L’archivage des éphémères sur le web : les paradoxes d’une mission patrimoniale
1La question de l’éphémère est prégnante dans la considération d’un média aussi souple, aussi réactif, aussi vivant que le web. Chacun d’entre nous a fait l’expérience d’un marque-page soigneusement enregistré dans son navigateur qui, d’une consultation à l’autre, n’aboutit plus sur rien, d’une page d’erreur 404 lors d’une navigation ou bien d’un site qui a changé d’adresse (avec ou sans redirection). L’éphémère fait partie de la définition du web tel que nous le connaissons aujourd’hui. Les contenus en ligne semblent même s’orienter dans une part croissante vers un caractère éphémère volontaire.

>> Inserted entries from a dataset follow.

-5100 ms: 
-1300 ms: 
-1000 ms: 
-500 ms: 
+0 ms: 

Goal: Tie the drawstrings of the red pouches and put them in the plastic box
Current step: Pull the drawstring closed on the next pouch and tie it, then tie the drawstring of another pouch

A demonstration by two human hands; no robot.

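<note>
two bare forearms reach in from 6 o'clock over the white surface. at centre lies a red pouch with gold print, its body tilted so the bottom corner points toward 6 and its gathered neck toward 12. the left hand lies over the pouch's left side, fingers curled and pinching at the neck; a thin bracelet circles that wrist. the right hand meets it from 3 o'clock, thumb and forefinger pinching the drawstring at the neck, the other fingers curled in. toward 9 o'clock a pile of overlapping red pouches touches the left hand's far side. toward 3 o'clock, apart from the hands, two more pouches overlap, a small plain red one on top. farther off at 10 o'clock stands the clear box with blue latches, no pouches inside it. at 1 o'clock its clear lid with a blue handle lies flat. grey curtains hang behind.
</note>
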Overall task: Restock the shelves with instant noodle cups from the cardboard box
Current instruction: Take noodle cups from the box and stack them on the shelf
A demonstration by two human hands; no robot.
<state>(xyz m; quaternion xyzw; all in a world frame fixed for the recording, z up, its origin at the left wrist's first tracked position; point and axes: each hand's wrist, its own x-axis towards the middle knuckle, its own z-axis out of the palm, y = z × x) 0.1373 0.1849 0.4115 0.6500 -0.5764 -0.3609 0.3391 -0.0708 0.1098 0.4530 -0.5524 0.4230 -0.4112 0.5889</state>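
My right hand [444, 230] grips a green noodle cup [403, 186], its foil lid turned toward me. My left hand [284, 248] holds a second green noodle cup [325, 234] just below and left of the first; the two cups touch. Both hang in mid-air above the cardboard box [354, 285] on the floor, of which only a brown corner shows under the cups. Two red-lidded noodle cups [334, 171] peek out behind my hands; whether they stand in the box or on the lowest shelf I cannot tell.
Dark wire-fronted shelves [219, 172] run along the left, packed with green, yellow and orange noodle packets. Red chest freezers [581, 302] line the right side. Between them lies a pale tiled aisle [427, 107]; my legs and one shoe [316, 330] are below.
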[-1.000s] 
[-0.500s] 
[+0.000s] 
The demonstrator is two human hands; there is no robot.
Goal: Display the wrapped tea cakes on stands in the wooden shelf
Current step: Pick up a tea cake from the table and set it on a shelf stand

2Le web est un média de flux. Il peut alors paraître paradoxal, voire contradictoire de tenter de figer ces contenus dans un état historique et de les patrimonialiser tels quels : pourquoi conserver ce moment plutôt qu’un autre ? Mais le web est aujourd’hui aussi l’un des vecteurs de notre culture, qu’elle soit scientifique ou quotidienne, institutionnelle ou populaire. Il est donc évident que la question de la conservation d’un tel témoignage se pose dès aujourd’hui, particulièrement dans un cadre comme celui du dépôt légal.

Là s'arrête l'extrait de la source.